• [Description of the task] Give back exactly the lines from the one holding "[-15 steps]" to the last line of the entries, both included, and nothing more.

• [Data shown]
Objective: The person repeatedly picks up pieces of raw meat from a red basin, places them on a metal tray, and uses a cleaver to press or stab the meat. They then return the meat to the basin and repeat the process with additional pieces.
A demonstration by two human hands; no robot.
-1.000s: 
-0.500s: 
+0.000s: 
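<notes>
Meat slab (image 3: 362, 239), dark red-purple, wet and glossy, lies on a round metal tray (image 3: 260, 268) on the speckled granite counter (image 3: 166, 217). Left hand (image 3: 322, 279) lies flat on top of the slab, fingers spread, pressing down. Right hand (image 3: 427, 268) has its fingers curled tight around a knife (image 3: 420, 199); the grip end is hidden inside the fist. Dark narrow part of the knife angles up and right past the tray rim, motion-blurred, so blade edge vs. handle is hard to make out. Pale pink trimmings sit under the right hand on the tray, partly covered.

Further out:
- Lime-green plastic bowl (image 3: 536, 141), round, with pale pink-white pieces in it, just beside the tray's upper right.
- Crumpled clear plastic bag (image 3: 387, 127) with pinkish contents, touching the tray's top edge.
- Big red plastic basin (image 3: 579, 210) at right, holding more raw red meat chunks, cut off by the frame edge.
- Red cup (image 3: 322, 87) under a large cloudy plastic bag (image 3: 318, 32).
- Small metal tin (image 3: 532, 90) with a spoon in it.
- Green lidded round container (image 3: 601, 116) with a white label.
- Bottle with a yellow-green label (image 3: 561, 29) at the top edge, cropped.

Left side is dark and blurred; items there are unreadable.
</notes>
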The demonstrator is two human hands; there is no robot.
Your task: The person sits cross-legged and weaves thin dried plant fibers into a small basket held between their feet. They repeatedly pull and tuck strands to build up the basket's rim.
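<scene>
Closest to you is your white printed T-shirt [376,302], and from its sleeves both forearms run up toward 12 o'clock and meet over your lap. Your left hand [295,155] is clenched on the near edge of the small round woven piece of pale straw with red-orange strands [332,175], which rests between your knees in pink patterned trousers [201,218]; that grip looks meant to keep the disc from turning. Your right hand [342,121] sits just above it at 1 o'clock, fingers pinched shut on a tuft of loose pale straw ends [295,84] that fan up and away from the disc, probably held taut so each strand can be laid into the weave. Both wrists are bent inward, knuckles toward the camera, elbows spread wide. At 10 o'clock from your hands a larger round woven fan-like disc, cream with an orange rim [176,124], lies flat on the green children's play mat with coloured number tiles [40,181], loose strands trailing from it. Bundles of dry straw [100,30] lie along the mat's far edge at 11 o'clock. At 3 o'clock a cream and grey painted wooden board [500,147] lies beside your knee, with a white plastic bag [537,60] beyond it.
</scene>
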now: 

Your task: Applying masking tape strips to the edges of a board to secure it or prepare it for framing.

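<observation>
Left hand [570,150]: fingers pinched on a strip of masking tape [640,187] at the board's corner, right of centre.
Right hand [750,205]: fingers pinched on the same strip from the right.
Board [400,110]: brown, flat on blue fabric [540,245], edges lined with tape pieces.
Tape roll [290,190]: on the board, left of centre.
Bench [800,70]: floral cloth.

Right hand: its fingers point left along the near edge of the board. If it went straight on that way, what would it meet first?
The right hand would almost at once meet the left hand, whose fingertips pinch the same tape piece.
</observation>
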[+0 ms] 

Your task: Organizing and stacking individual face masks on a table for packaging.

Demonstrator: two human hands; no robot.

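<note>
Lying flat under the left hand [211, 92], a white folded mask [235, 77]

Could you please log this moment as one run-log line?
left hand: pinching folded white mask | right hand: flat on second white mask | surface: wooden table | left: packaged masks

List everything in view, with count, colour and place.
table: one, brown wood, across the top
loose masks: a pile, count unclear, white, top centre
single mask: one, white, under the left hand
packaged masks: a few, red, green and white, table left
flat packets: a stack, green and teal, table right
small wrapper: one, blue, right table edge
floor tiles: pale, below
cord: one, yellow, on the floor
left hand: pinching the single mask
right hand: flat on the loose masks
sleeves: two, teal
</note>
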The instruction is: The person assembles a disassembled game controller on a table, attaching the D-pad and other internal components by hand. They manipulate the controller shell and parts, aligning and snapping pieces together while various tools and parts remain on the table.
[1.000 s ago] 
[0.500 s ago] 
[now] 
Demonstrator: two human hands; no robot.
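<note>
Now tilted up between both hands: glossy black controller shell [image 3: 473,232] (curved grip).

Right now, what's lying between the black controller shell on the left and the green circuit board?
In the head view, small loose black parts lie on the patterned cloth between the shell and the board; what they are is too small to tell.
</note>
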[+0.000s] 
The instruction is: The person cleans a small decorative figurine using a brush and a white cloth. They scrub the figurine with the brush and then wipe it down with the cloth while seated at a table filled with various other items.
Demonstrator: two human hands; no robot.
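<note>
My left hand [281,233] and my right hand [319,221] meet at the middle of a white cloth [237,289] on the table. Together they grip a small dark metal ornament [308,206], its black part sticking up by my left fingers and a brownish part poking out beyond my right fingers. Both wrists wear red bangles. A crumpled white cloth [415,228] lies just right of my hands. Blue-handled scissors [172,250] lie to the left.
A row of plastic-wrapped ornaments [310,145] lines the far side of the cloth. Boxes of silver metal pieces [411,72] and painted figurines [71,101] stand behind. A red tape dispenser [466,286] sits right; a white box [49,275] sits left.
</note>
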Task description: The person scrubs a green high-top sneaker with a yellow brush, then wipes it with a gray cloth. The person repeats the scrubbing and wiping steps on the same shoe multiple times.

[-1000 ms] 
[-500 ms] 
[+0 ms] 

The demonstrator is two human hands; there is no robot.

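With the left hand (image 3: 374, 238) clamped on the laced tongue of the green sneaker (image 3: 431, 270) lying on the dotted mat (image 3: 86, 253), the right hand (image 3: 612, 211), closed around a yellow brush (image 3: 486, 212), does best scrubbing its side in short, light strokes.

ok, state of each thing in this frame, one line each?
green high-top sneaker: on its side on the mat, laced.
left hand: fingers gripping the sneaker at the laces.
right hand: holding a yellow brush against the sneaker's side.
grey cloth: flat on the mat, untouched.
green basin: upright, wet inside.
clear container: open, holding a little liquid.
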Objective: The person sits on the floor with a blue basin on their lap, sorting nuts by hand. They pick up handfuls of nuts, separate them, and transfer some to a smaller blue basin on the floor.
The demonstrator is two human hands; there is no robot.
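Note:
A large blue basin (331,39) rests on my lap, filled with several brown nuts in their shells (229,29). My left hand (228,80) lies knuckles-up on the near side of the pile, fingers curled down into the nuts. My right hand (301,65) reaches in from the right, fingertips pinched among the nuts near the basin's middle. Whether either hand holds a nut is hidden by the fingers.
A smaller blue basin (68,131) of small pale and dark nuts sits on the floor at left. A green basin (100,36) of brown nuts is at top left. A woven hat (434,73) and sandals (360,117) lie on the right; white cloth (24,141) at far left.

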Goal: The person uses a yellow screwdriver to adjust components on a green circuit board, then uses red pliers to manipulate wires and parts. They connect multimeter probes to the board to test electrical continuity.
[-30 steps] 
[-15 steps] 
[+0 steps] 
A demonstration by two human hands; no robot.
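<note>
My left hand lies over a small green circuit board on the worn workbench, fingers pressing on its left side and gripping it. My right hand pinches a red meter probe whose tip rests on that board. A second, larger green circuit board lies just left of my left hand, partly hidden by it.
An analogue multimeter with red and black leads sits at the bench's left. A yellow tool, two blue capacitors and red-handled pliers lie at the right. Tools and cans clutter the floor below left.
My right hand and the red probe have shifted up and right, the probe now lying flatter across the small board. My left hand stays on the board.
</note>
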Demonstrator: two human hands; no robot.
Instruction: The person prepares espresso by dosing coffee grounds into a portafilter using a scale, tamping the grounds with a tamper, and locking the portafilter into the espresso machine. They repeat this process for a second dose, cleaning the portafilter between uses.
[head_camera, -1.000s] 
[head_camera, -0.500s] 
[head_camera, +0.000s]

• [Response area]
[-15 steps] 
[+0 steps] 
A demonstration by two human hands; no robot.
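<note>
My left hand lies over a small green circuit board on the worn workbench, fingers pressing on its left side and gripping it. My right hand pinches a red meter probe whose tip rests on that board. A second, larger green circuit board lies just left of my left hand, partly hidden by it.
An analogue multimeter with red and black leads sits at the bench's left. A yellow tool, two blue capacitors and red-handled pliers lie at the right. Tools and cans clutter the floor below left.
My right hand and the red probe have shifted up and right, the probe now lying flatter across the small board. My left hand stays on the board.
</note>
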Demonstrator: two human hands; no robot.
Instruction: The person prepares espresso by dosing coffee grounds into a portafilter using a scale, tamping the grounds with a tamper, and locking the portafilter into the espresso machine. They repeat this process for a second dose, cleaning the portafilter between uses.
[head_camera, -1.000s] 
[head_camera, -0.500s] 
[head_camera, +0.000s]

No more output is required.